Within the listing below, the lines to output run from the one containing "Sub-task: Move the" through the one containing "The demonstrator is"; copy them exactly and nothing else.

■ ■ ■ ■

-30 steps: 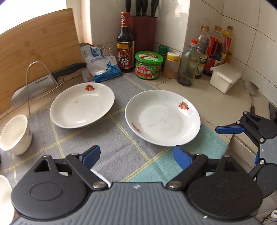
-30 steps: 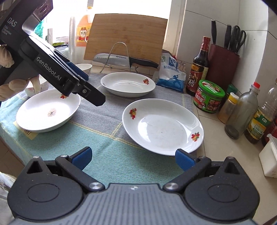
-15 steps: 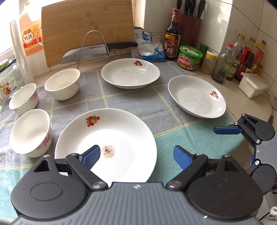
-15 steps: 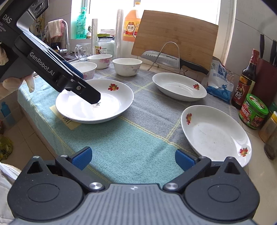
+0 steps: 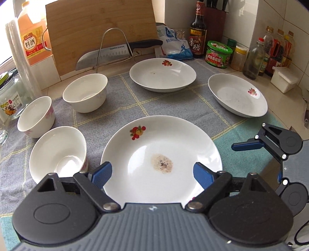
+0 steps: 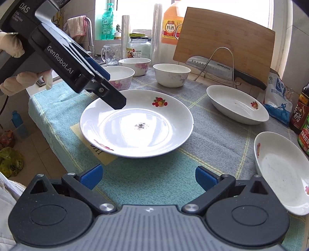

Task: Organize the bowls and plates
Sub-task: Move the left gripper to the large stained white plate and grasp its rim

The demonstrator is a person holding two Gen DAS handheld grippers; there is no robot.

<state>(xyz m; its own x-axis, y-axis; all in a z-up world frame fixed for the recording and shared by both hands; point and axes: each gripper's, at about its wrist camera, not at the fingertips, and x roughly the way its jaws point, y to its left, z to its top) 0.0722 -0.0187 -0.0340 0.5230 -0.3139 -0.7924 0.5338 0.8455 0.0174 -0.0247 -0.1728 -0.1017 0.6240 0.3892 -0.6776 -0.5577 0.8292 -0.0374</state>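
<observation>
Kitchen tabletop (image 5: 289, 108) lay under a checked cloth (image 5: 119, 115). Three plates and three bowls sat on it (all apart). The left tool (image 5: 152, 173), released, hovered over the near plate (image 5: 160, 146) beside a bowl (image 5: 58, 154). The right tool (image 6: 148, 176) was also spread wide, empty, just short of that plate.

Light: bright daylight from the window (image 6: 222, 11) beyond the right gripper (image 6: 148, 177); blown out
Glare: sheen on the near plate (image 6: 135, 123)
Edges: fisheye bending; dark corners
Focus: sharp; soft shadows
</observation>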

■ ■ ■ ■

## Answer to the problem
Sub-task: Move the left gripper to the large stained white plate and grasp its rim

The demonstrator is a person holding two Gen DAS handheld grippers; there is no robot.

That was the complete answer.